I had an appointment with my primary already scheduled a week later so I was going to wait. I couldn't. I knew he'd yell at me. So, I made the call to my GYN office. The only person available to see me was a nurse midwife - I had my doubts and left the office with doubts. She was in the room all of three minutes. She told me it was a cyst, but she'd have a mammogram scheduled to make sure. As she left the room she added that she'd order a sonogram just in case they wanted to do one. The next afternoon, I had the mammogram date and time. It was then I told my husband. He's been absolutely wonderful and has been with me at every single appointment.

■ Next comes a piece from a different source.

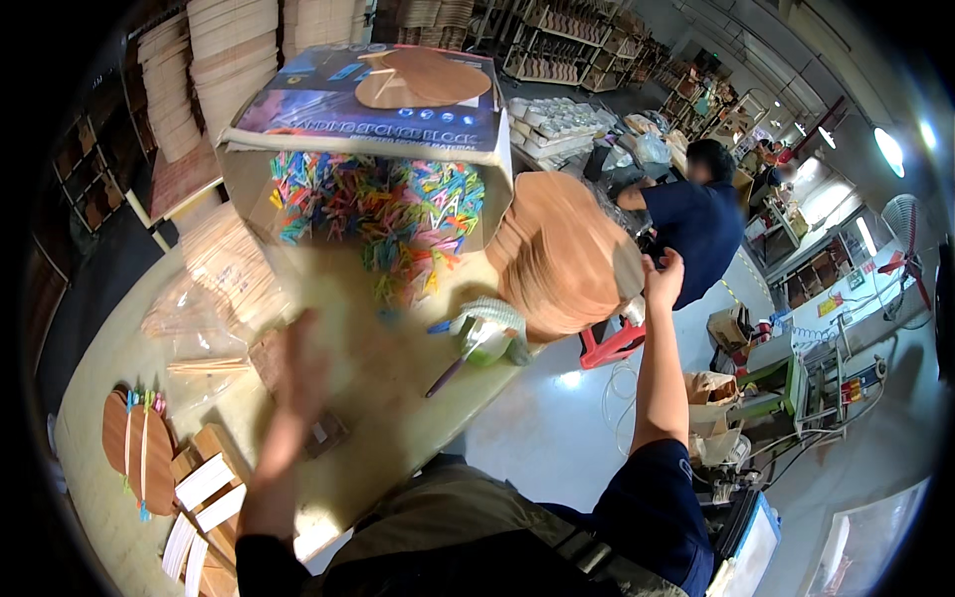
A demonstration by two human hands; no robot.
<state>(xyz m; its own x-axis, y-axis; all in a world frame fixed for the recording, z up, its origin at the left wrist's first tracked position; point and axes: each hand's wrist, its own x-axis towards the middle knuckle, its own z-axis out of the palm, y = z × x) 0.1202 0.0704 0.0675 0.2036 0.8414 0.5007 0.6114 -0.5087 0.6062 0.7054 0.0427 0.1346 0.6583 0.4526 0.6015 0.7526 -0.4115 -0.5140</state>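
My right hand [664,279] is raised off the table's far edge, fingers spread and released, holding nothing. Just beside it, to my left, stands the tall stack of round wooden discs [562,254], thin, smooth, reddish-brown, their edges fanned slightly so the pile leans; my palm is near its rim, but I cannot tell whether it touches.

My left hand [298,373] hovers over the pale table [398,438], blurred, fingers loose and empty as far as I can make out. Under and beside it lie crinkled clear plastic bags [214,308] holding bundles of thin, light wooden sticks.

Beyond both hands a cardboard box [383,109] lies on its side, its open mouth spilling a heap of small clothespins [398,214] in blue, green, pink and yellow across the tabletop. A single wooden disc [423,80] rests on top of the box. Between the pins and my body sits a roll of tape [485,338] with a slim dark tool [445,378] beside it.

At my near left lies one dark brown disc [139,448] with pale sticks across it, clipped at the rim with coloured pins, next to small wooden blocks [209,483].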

I had to reschedule my appointment with my primary in order to make the mammogram appointment. I knew when the doctor ordered a view of the lump and my arm pit from the side after the initial pictures there was something to worry about. They did the sonogram immediately after and I saw it on the doctors face and the way he stood and looked at me. All he would say though was that he didn't like the look of the lymph node. He ordered the biospies which was a week later. 

A different doctor did the biopsies and she had the same look on her face and said the same thing like it was a standard script. I'd been scheduled to get the results by phone and she had a fit, insisting I must come in for the results. It was confirmed the next day, October 25 - I had breast cancer. I swear my head spun around and did a double take. Why I don't know. I knew I had cancer. I guess having it confirmed. She'd already told my husband, I realized later. He didn't reach out and touch me, he waited for me to turn to him. Our conversation before we were told made more sense suddenly. 

I remember staring at the doctor while she talked. I don't recall much of what she said. I didn't cry until she stood to leave the room, leaving a nurse to give me the low down and tissues. A packet of information I didn't want. She went through it and all I remember thinking is 'I don't need that stuff'. 

I was then scheduled to come back and meet with the surgeon and other staff that would be involved in my care. We were left alone to talk. All I kept thinking was, how was I going to tell our four sons.  the three older ones had just gotten married. Their bliss was going to be disrupted. It wasn't fair. However, they took it much better than I expected. My youngest is 18 and he walked around for a week saying, "Mom, you're going to be fine, JUST FINE." Three of them plan on shaving their heads when I lose mine. I told them they can do artwork on my head, because I refuse to wear a wig or anything else to hide it.

I was diagnosed with Triple Negative Infiltrating Ductal Carcinoma Stage 2. My breast tumor was 2.5cm and my lymph node tumor was 3.9cm.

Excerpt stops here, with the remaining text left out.